Но, жертвы цивилизации, мы не можем перемогать жизнь в блаженной отключенности от той нервной, перенасыщенной информацией суеты, которая подменяет нам душевную жизнь. И я стал вытаскивать из ящика для бумаги - пипифакса, естественно, не было в деревенской глуши, как, впрочем, и посреди шума городского, - машинописные листы и читать их. Меня не удивила эта письменность - второй экземпляр рукописи, аккуратно перепечатанной на качественной финской бумаге, поскольку покойный хозяин избы был литератором. Во всяком случае, считался таковым, сотрудничая в патриотических изданиях: "Наш сотрапезник", "Молодая лейб-гвардия" и военной газете "Утро". Писал он все больше по национальному вопросу, столь дорогому для этих изданий, совершал экскурсы в историю, углублялся в классическую и современную литературу, исправно участвовал в митингах и культурных мероприятиях патриотов, вечерах с песнопением, водосвятием и преданием анафеме инородцев, но был мало приметен на общем сером фоне заединщиков. Лишь раз привлек он внимание общественности коротким бурным романом с одной из тех горластых литературных климактеричек, которыми почему-то богато русское движение; эти беспокойные дамы принимают свой половой дискомфорт за любовь к простому народу. Как положено в этом кругу, роман завершился мордобитием, врезанием нового замка в дверь, доносами и разбирательством на парткоме - песнь любви была пропета до конца. Потерпев моральный и материальный ущерб, кавалер вернулся к старой жене, на тихий берег Угры, но вскоре отбыл в лучший мир, чего в худшем никто и не заметил.

Словом, это был типичный представитель того не умственного, не духовного, не социального, не политического, а чисто физиологического движения, суть которого в утробной ненависти к мифическим жидомасонам.
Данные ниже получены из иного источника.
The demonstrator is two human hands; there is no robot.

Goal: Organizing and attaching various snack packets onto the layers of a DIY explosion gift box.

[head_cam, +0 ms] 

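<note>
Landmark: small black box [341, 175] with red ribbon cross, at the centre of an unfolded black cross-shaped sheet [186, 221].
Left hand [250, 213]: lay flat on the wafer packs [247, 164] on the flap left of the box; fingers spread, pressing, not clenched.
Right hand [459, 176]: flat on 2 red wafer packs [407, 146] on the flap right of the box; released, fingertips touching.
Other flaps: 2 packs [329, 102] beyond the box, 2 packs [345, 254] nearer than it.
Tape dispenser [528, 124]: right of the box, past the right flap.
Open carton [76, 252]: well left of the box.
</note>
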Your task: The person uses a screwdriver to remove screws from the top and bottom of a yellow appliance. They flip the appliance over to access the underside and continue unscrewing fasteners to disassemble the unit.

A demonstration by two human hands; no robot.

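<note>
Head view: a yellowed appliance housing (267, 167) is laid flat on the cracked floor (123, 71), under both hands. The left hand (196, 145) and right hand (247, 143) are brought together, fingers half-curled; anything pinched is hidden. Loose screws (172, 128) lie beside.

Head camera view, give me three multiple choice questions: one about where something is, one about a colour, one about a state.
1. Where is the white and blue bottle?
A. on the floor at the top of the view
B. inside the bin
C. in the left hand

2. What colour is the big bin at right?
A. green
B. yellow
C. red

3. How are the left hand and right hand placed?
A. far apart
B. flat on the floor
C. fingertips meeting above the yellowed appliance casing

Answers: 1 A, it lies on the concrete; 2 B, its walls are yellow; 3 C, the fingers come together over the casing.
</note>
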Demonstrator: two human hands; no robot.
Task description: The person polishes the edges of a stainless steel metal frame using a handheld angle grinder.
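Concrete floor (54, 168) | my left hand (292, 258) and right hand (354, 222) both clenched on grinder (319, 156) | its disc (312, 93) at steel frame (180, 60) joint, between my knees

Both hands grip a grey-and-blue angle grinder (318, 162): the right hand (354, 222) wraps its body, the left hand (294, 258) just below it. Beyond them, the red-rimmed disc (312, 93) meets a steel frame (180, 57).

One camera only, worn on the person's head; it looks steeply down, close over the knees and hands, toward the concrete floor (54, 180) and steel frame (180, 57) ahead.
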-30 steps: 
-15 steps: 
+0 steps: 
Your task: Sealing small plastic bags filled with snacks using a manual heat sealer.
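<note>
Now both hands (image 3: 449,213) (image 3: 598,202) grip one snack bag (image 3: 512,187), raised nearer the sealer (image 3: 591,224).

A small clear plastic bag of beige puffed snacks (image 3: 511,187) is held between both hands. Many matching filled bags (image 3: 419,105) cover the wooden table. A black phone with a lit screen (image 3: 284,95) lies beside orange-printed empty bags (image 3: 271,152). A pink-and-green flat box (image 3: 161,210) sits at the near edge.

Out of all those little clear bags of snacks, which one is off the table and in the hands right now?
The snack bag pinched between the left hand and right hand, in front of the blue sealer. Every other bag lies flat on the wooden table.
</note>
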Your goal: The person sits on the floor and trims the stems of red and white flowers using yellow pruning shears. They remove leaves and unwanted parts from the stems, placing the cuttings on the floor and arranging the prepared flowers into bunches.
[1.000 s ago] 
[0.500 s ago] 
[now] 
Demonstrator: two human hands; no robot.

Я, конечно, его не читал. Но поскольку все патриоты пишут об одном и том же и совершенно одинаково, имел отчетливое представление о его литературе. И меня нисколько не удивило, когда на первой же попавшейся странице я наткнулся на рассуждение о еврейских кознях, приведших ко Второй мировой войне. Ничего оригинального тут не было: буквальный пересказ "открытия" шизанутого историка Климкова, потеснившего со страниц "Нашего сотрапезника" крупнейшего теоретика погрома Запасевича. Климков "доказал", что войну развязали евреи руками евреев же: Гитлера, Геббельса, Гиммлера, Розенберга, Риббентропа, Бормана, Гесса, Кейтеля, Кальтенбруннера и, для отвода глаз, одного немца Геринга, правда, женатого на еврейке. Дьявольски коварный план состоял в том, чтобы геноцидом, печами Бжезинки, Освенцима, Бухенвальда, Майданека, Маутхаузена вызвать в мире сочувствие к евреям и на этой моральной базе создать государство Израиль.

Я прочел эту галиматью и с удовольствием использовал листок по назначению.